When with ball at his feet, he was a dazzler. The magic of his dribbles would leave opposing defenders beaten all ends up as he weaved his way through to hit the net. Often he sent the goalkeeper moving the wrong way.

Many trophies

On leaving school he threw in his talents with Saunders Sports Club the ‘glamour boys’ of local football. This further improved his game and steered the club to winning many trophies one of which was the prestigious Football Association Cup, the Blue Riband of local soccer.

But the best of his glittering career shone when he joined the Police where he in addition to continuing with his prowess in football, he also glittered in rugby. He played as winger and had a sudden burst of speed with ball in hand to evade defenders and plant tries, some even under the posts with defenders left aghast.

It was in the 1970s that PREENA strode into the rugby scene and that was when the great Kavan Rambukwella, an illustrious Trinity, CR and Sri Lanka ruggerite was coach of the Police squad. He spotted PREENA’S speed and immediately rammed him on to the wing.

Kicking prowess

PREENA also using his football kicking prowess was a good place kicker and it is said that he would kick better than ‘king’ Charles Wijewardena who had no peer at that time. Police also had brilliant place kickers in Nizam Hajireen, Bagoos Sourjah and Nimal Abeysinghe.
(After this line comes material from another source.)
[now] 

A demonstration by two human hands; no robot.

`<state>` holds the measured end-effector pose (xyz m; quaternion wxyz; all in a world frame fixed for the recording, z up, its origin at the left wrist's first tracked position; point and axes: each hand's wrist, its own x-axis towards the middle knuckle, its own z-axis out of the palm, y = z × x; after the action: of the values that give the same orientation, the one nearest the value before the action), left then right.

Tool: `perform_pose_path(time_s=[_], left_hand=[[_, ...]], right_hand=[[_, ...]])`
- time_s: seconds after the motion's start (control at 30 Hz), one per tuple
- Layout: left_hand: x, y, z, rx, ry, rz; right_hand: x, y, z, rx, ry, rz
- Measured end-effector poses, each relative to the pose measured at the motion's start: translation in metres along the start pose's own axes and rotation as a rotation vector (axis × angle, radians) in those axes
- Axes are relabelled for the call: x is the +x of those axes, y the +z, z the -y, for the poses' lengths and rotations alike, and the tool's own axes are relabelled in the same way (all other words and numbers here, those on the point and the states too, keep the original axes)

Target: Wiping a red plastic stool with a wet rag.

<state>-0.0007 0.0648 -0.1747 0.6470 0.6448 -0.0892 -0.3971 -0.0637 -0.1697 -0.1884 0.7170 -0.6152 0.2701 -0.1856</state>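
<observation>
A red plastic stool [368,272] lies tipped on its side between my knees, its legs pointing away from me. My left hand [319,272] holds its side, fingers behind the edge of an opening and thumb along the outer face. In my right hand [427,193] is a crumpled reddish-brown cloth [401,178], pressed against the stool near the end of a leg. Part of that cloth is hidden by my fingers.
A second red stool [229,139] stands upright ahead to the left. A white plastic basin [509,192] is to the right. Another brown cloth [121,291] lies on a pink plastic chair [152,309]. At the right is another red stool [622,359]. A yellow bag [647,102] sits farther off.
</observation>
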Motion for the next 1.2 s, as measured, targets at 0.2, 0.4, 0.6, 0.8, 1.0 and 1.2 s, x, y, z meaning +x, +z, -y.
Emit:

PREENA’s entry into the Police rugby team came when regular winger Bandula Wijesinghe was injured. This gave him the opportunity to play for Police against Uva in 1975. He planted three tries in that game with his speed and that helped him cement his place in the Police team. He was later picked to play for the country in the Rugby Asiad under Irwin Howie

He played in the 1979 Police team under ‘king’ Charles Wijewardene and in 1980 under that outstanding sportsman that the Police were fortunate to have in Nimal Lewke. Police won the Clifford Cup for the first time under Anton Benedict in 1972.

Captained in 1981

PREENA captained Police in 1981 and although not enjoying the success Police enjoyed in the two previous years they gave all opposing teams a good run. Some of the players who played under him were Nimal Lewke, Sunil Sahabandu, Muruga Jayaratne, Dissanayake, Dharmakirthi, Marso, Premasiri, Dayaratne, Samarakoon, Chandrapalan and Upali Vithanage.

PREENA was an outstanding soccerite and ruggerite and national honours came his way in both sports which was quite remarkable. He was easy going and always gave of his expertise to all young and promising footballers and ruggerites who sought his help.
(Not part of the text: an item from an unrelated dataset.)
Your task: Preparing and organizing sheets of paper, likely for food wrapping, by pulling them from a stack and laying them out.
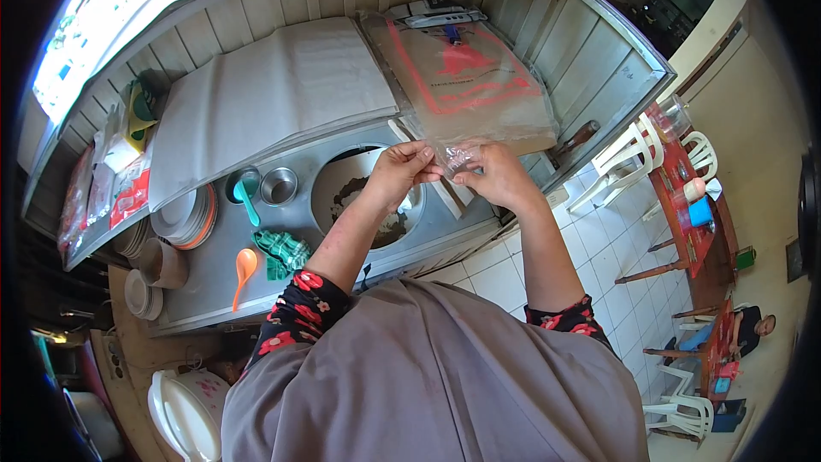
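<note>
A clear plastic bag [460, 157] is pinched between my two hands, over the right part of a metal counter. My left hand [410, 165] holds its left edge with thumb and fingers. On the other side, my right hand [492, 170] grips the crumpled plastic. Just behind lies a large plastic packet with red print [474, 77], with brown sheets in it. To its left, pale paper sheets [276, 90] cover the shelf. Below my left hand is a round opening [327, 196] in the counter, with dark residue on a pale surface inside.
Left on the counter are a metal cup [279, 186], a teal ladle [245, 199], an orange spoon [244, 273], a green checked cloth [282, 250] and stacked plates [183, 221]. A wooden handle [580, 135] lies at right. A person [747, 330] sits at a far table beside white chairs [683, 407].
</note>
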A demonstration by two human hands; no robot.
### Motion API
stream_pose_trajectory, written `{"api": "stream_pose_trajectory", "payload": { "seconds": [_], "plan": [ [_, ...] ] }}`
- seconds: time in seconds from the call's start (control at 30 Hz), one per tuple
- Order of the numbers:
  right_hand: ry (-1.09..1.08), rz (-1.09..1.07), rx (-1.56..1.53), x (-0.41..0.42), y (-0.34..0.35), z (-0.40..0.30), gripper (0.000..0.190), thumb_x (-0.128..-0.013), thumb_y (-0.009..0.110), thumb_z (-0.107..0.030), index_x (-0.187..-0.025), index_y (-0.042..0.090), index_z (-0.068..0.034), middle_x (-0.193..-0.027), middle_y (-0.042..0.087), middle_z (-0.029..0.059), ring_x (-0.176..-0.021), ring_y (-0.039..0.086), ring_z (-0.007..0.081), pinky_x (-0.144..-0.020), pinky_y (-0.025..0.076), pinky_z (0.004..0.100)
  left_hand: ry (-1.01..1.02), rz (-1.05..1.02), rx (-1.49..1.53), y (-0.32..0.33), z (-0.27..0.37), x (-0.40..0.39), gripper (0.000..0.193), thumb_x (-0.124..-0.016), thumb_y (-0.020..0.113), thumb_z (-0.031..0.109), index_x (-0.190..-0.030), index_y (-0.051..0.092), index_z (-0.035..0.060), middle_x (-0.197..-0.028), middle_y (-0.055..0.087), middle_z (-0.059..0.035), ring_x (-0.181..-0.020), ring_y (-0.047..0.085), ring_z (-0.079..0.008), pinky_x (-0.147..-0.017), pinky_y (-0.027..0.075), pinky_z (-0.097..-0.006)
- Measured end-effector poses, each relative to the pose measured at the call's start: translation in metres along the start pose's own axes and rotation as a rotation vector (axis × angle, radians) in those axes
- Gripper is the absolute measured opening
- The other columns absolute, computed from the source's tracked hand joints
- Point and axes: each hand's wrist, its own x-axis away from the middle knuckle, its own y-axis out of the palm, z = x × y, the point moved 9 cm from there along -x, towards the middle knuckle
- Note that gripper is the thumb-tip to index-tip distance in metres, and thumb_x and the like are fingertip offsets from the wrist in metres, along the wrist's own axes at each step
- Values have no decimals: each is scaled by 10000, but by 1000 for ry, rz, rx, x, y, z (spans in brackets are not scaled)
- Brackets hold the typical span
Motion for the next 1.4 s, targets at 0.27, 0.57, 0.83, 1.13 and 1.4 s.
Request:
{"api": "stream_pose_trajectory", "payload": {
  "seconds": [0.27,0.57,0.83,1.13,1.4],
  "plan": [
    [-87,58,51,2,-3,-12,237,-735,728,-103,-913,668,41,-957,659,164,-824,659,281,-745,535,342,6,15,-18,3,3,3,216,-927,554,116,-1086,609,-19,-894,667,-90,-748,649,-141,-695,564,-256],
    [46,62,190,-8,-6,-16,304,-686,748,-230,-871,673,0,-744,663,147,-684,639,240,-660,495,334,19,13,-35,6,4,3,214,-938,532,119,-1095,609,-5,-922,670,-84,-762,645,-131,-698,550,-240],
    [69,17,204,-8,-7,-24,273,-674,736,-199,-869,679,-16,-766,666,141,-703,641,255,-676,500,340,16,15,-40,4,5,5,214,-937,530,115,-1096,611,-4,-915,668,-74,-752,639,-129,-693,547,-237],
    [-120,119,153,4,-6,-20,250,-670,683,-13,-920,673,-4,-995,627,172,-918,616,324,-809,491,369,133,-186,-69,32,12,22,533,-799,632,-46,-1292,434,-1,-1135,561,-81,-957,577,-156,-830,515,-273],
    [-148,140,192,12,-9,-28,254,-682,711,-5,-934,680,-16,-1059,611,155,-963,597,328,-859,478,364,116,-165,-7,23,3,19,648,-771,646,-105,-1345,362,-3,-1165,547,-116,-1006,581,-191,-881,513,-332]
  ]
}}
Talking of Zahira College and PREENA, the best cricketer they produced was arguably Muttiah Devaraja who was an extraordinary all round cricketer who was a stylish right hand and off spinner and had no peer as a cover fielder. As a cover fielder his throws to the wicket keeper was always just over the bails.

Scored heavily

Devaraja captained Zahira in the early 1950s and scored heavily in inter-school cricket, later for Tamil Union and then Nomads. He played for Ceylon against Pakistan in the early 70s.

Then there was that rugby winger Abdul Majeed who sported Police and national colours. When he gathered the ball on the wing he would dash to the line like a Jonna Lomu of New Zealand. He was unstoppable.

Another classy ruggerite who at that time played for Zahira and later Police, Ibrahim Hamid was tagged ‘tanker’. He was a top class prop forward and won representative honours. Majeed and Hamid excelled in their chosen positions.

Best defender

Then arguably the best defender the school, club Saunders and the country produced was M. A. Ameer. He was a fearless tough as nails defender and no striker found it easy to go past him. In addition he had a booming kick that would send the ball to the opposing half. Defenders of Ameer’s class don’t come now.

Then another cricketer who needs mentioning was Sylvester Dias. He was a terror on the matting with blinding speed as a right arm paceman and had a life threatening bouncer in days when helmets or body protectors were not heard of. He too played club and representative cricket.

That these are all players remembered decades later is a lasting tribute to their talent and sportsmanship. PREENA was one of those treasured gifts that remains a Legend.